_The problem_.
Return every line from the records below in which the word "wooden" is found.
Input START
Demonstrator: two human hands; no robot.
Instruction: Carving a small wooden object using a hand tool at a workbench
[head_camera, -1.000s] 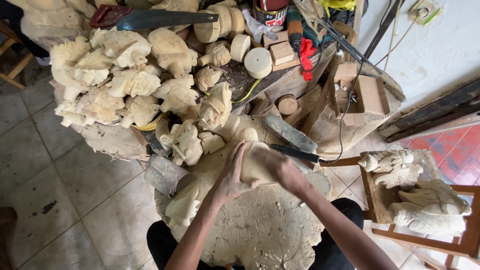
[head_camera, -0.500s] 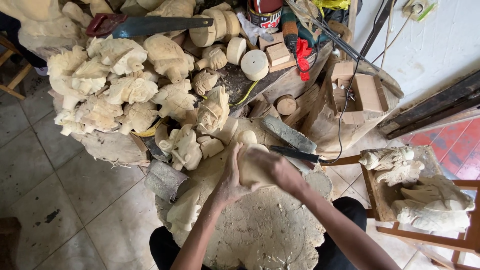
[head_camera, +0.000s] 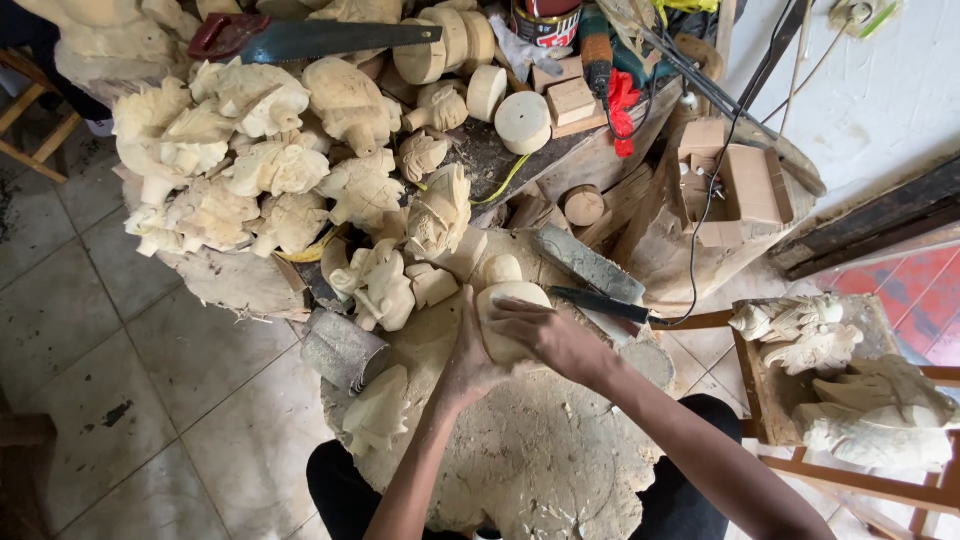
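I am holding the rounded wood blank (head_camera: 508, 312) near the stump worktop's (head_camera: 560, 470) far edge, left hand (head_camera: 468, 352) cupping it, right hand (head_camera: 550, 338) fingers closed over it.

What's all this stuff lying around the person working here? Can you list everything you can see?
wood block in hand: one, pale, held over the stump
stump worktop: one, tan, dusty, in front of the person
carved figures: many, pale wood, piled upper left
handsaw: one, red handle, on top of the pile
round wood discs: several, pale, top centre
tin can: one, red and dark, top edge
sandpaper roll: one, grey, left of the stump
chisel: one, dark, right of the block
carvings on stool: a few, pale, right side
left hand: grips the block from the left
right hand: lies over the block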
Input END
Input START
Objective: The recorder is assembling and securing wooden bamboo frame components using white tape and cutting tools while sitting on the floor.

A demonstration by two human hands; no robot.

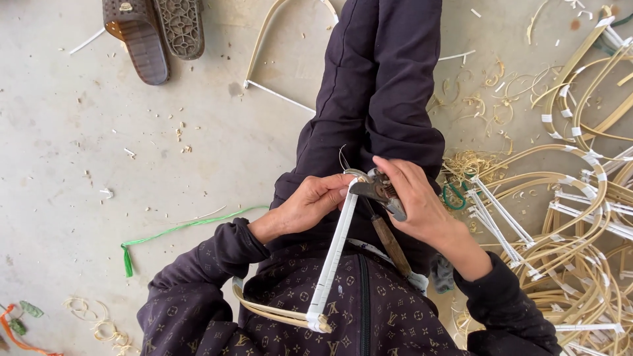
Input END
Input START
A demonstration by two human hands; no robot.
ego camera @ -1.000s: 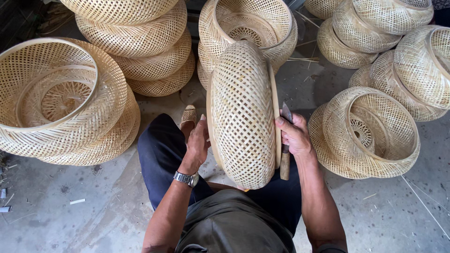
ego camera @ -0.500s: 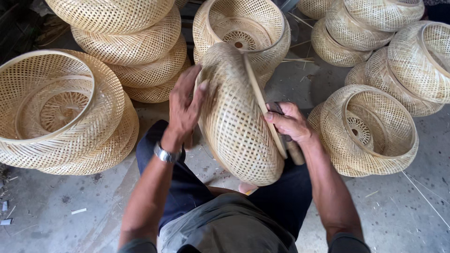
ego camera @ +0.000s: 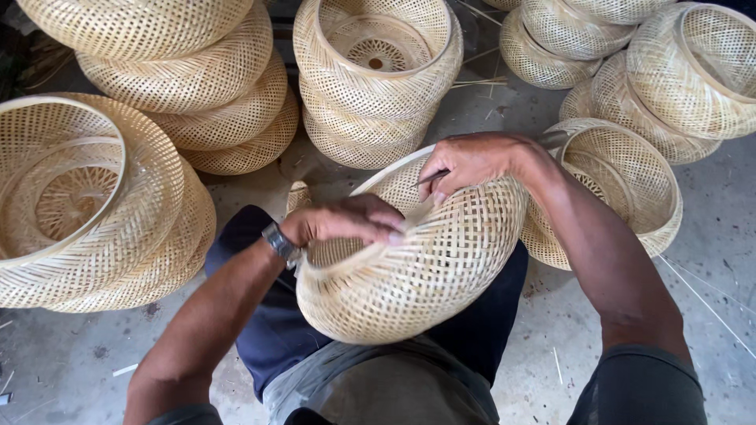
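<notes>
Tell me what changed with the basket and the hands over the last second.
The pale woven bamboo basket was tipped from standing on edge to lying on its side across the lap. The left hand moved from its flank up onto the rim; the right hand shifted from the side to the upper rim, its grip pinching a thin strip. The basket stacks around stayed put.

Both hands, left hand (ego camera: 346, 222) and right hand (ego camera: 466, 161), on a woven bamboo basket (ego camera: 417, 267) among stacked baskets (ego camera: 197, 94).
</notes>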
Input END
_Answer section_.
Instruction: Carving a small wooden object using a hand tool at a workbench
Objective: The recorder is assembling and securing wooden bamboo frame components using white tape and cutting tools while sitting on the floor.

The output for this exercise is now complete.